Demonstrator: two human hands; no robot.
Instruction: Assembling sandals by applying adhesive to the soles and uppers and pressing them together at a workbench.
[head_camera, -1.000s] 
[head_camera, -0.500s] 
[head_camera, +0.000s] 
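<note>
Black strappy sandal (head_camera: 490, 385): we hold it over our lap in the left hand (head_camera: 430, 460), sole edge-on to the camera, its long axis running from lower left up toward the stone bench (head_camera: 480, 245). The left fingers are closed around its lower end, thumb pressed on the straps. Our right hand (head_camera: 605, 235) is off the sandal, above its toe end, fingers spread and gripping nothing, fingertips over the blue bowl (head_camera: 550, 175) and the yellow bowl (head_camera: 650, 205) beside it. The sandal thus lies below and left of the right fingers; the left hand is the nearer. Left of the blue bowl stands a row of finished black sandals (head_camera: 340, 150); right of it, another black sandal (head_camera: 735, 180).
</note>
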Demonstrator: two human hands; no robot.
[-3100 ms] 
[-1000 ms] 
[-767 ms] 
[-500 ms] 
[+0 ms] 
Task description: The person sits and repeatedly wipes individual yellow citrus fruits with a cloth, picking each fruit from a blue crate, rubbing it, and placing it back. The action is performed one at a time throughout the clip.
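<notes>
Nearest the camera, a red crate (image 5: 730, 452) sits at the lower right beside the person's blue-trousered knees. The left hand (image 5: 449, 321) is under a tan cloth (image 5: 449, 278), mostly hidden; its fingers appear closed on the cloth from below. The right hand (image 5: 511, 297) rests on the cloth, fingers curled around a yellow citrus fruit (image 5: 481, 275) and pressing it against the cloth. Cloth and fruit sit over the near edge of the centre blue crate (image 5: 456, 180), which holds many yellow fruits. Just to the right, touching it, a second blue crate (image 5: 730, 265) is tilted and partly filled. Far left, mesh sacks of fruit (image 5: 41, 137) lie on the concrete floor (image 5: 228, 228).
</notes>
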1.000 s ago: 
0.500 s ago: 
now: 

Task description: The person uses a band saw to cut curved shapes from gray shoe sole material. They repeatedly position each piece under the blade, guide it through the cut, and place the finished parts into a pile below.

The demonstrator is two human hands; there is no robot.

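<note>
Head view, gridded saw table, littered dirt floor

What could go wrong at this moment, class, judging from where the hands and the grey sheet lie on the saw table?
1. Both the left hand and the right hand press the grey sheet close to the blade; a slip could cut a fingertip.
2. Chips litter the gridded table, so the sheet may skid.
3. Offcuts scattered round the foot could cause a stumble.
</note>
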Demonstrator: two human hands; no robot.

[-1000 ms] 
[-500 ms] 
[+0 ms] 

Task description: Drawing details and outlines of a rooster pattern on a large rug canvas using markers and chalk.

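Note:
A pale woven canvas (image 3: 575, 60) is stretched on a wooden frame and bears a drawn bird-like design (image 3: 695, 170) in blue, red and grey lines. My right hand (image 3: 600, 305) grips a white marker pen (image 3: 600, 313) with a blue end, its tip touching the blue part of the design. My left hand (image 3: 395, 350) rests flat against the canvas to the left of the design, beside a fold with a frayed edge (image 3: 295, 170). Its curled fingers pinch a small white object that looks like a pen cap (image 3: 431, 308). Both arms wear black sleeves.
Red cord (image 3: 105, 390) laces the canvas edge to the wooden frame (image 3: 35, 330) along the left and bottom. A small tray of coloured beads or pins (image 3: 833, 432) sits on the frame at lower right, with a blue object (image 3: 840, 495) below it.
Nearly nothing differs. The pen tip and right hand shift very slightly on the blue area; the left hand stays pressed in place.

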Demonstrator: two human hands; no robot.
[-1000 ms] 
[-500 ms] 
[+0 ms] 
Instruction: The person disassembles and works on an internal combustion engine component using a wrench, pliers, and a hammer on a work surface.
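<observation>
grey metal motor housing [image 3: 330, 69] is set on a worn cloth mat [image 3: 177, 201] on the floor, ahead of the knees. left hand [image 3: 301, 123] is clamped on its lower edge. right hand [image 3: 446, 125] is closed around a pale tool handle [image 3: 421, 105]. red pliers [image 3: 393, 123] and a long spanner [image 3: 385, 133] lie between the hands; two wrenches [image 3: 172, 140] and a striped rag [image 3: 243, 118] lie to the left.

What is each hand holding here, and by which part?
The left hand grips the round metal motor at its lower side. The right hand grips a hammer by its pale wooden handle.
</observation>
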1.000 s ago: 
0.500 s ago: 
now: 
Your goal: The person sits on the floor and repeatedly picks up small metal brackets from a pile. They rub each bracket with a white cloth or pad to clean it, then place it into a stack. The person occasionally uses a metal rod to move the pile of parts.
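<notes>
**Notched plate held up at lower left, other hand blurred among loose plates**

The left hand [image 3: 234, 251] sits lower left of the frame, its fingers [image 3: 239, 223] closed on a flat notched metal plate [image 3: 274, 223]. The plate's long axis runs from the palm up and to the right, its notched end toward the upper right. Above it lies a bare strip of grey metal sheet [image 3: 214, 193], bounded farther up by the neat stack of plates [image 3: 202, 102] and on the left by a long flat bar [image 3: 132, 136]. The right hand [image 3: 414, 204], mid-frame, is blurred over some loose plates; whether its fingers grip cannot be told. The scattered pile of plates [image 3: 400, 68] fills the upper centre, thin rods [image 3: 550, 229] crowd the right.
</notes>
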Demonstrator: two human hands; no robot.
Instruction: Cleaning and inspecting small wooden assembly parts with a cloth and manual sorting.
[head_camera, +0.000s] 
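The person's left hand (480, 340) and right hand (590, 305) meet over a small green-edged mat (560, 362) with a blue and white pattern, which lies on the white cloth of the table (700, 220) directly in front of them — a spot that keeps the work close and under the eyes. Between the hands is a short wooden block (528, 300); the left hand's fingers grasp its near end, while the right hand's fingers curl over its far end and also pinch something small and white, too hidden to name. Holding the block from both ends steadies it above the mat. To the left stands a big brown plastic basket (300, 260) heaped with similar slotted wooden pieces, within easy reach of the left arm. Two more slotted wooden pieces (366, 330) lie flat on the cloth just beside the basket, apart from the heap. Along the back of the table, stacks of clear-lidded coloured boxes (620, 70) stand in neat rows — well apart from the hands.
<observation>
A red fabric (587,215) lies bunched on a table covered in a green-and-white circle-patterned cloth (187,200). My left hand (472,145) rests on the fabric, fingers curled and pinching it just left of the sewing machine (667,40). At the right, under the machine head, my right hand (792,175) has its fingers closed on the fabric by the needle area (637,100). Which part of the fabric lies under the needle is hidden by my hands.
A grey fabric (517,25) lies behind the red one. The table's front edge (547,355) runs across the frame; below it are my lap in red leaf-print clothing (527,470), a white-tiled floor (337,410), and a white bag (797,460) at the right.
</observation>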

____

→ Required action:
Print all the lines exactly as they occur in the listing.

→ Expected answer:
Demonstrator: two human hands; no robot.
Instruction: Assembling sandals by applying adhesive to the soles and uppers and pressing them together at a workbench.
[head_camera, -1.000s] 
[head_camera, -0.500s] 
[head_camera, +0.000s] 
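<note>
Black strappy sandal (head_camera: 490, 385): we hold it over our lap in the left hand (head_camera: 430, 460), sole edge-on to the camera, its long axis running from lower left up toward the stone bench (head_camera: 480, 245). The left fingers are closed around its lower end, thumb pressed on the straps. Our right hand (head_camera: 605, 235) is off the sandal, above its toe end, fingers spread and gripping nothing, fingertips over the blue bowl (head_camera: 550, 175) and the yellow bowl (head_camera: 650, 205) beside it. The sandal thus lies below and left of the right fingers; the left hand is the nearer. Left of the blue bowl stands a row of finished black sandals (head_camera: 340, 150); right of it, another black sandal (head_camera: 735, 180).
</note>
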Demonstrator: two human hands; no robot.
[-3100 ms] 
[-1000 ms] 
[-767 ms] 
[-500 ms] 
[+0 ms] 
Task description: The person sits and repeatedly wipes individual yellow citrus fruits with a cloth, picking each fruit from a blue crate, rubbing it, and placing it back. The action is performed one at a time throughout the clip.
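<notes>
Nearest the camera, a red crate (image 5: 730, 452) sits at the lower right beside the person's blue-trousered knees. The left hand (image 5: 449, 321) is under a tan cloth (image 5: 449, 278), mostly hidden; its fingers appear closed on the cloth from below. The right hand (image 5: 511, 297) rests on the cloth, fingers curled around a yellow citrus fruit (image 5: 481, 275) and pressing it against the cloth. Cloth and fruit sit over the near edge of the centre blue crate (image 5: 456, 180), which holds many yellow fruits. Just to the right, touching it, a second blue crate (image 5: 730, 265) is tilted and partly filled. Far left, mesh sacks of fruit (image 5: 41, 137) lie on the concrete floor (image 5: 228, 228).
</notes>
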1.000 s ago: 
0.500 s ago: 
now: 

Task description: The person uses a band saw to cut curved shapes from gray shoe sole material. They repeatedly position each piece under the blade, guide it through the cut, and place the finished parts into a pile below.

The demonstrator is two human hands; there is no robot.

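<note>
Head view, gridded saw table, littered dirt floor

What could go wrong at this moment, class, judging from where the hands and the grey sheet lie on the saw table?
1. Both the left hand and the right hand press the grey sheet close to the blade; a slip could cut a fingertip.
2. Chips litter the gridded table, so the sheet may skid.
3. Offcuts scattered round the foot could cause a stumble.
</note>
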Demonstrator: two human hands; no robot.

[-1000 ms] 
[-500 ms] 
[+0 ms] 

Task description: Drawing details and outlines of a rooster pattern on a large rug canvas using markers and chalk.

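Note:
A pale woven canvas (image 3: 575, 60) is stretched on a wooden frame and bears a drawn bird-like design (image 3: 695, 170) in blue, red and grey lines. My right hand (image 3: 600, 305) grips a white marker pen (image 3: 600, 313) with a blue end, its tip touching the blue part of the design. My left hand (image 3: 395, 350) rests flat against the canvas to the left of the design, beside a fold with a frayed edge (image 3: 295, 170). Its curled fingers pinch a small white object that looks like a pen cap (image 3: 431, 308). Both arms wear black sleeves.
Red cord (image 3: 105, 390) laces the canvas edge to the wooden frame (image 3: 35, 330) along the left and bottom. A small tray of coloured beads or pins (image 3: 833, 432) sits on the frame at lower right, with a blue object (image 3: 840, 495) below it.
Nearly nothing differs. The pen tip and right hand shift very slightly on the blue area; the left hand stays pressed in place.
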
Demonstrator: two human hands; no robot.
[-1000 ms] 
[-500 ms] 
[+0 ms] 
Instruction: The person disassembles and works on an internal combustion engine component using a wrench, pliers, and a hammer on a work surface.
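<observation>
grey metal motor housing [image 3: 330, 69] is set on a worn cloth mat [image 3: 177, 201] on the floor, ahead of the knees. left hand [image 3: 301, 123] is clamped on its lower edge. right hand [image 3: 446, 125] is closed around a pale tool handle [image 3: 421, 105]. red pliers [image 3: 393, 123] and a long spanner [image 3: 385, 133] lie between the hands; two wrenches [image 3: 172, 140] and a striped rag [image 3: 243, 118] lie to the left.

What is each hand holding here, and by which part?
The left hand grips the round metal motor at its lower side. The right hand grips a hammer by its pale wooden handle.
</observation>
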1.000 s ago: 
0.500 s ago: 
now: 
Your goal: The person sits on the floor and repeatedly picks up small metal brackets from a pile. They rub each bracket with a white cloth or pad to clean it, then place it into a stack. The person occasionally uses a metal rod to move the pile of parts.
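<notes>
**Notched plate held up at lower left, other hand blurred among loose plates**

The left hand [image 3: 234, 251] sits lower left of the frame, its fingers [image 3: 239, 223] closed on a flat notched metal plate [image 3: 274, 223]. The plate's long axis runs from the palm up and to the right, its notched end toward the upper right. Above it lies a bare strip of grey metal sheet [image 3: 214, 193], bounded farther up by the neat stack of plates [image 3: 202, 102] and on the left by a long flat bar [image 3: 132, 136]. The right hand [image 3: 414, 204], mid-frame, is blurred over some loose plates; whether its fingers grip cannot be told. The scattered pile of plates [image 3: 400, 68] fills the upper centre, thin rods [image 3: 550, 229] crowd the right.
</notes>
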Demonstrator: two human hands; no robot.
Instruction: Cleaning and inspecting small wooden assembly parts with a cloth and manual sorting.
[head_camera, +0.000s] 
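The person's left hand (480, 340) and right hand (590, 305) meet over a small green-edged mat (560, 362) with a blue and white pattern, which lies on the white cloth of the table (700, 220) directly in front of them — a spot that keeps the work close and under the eyes. Between the hands is a short wooden block (528, 300); the left hand's fingers grasp its near end, while the right hand's fingers curl over its far end and also pinch something small and white, too hidden to name. Holding the block from both ends steadies it above the mat. To the left stands a big brown plastic basket (300, 260) heaped with similar slotted wooden pieces, within easy reach of the left arm. Two more slotted wooden pieces (366, 330) lie flat on the cloth just beside the basket, apart from the heap. Along the back of the table, stacks of clear-lidded coloured boxes (620, 70) stand in neat rows — well apart from the hands.
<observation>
A red fabric (587,215) lies bunched on a table covered in a green-and-white circle-patterned cloth (187,200). My left hand (472,145) rests on the fabric, fingers curled and pinching it just left of the sewing machine (667,40). At the right, under the machine head, my right hand (792,175) has its fingers closed on the fabric by the needle area (637,100). Which part of the fabric lies under the needle is hidden by my hands.
A grey fabric (517,25) lies behind the red one. The table's front edge (547,355) runs across the frame; below it are my lap in red leaf-print clothing (527,470), a white-tiled floor (337,410), and a white bag (797,460) at the right.
</observation>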

The requested output is complete.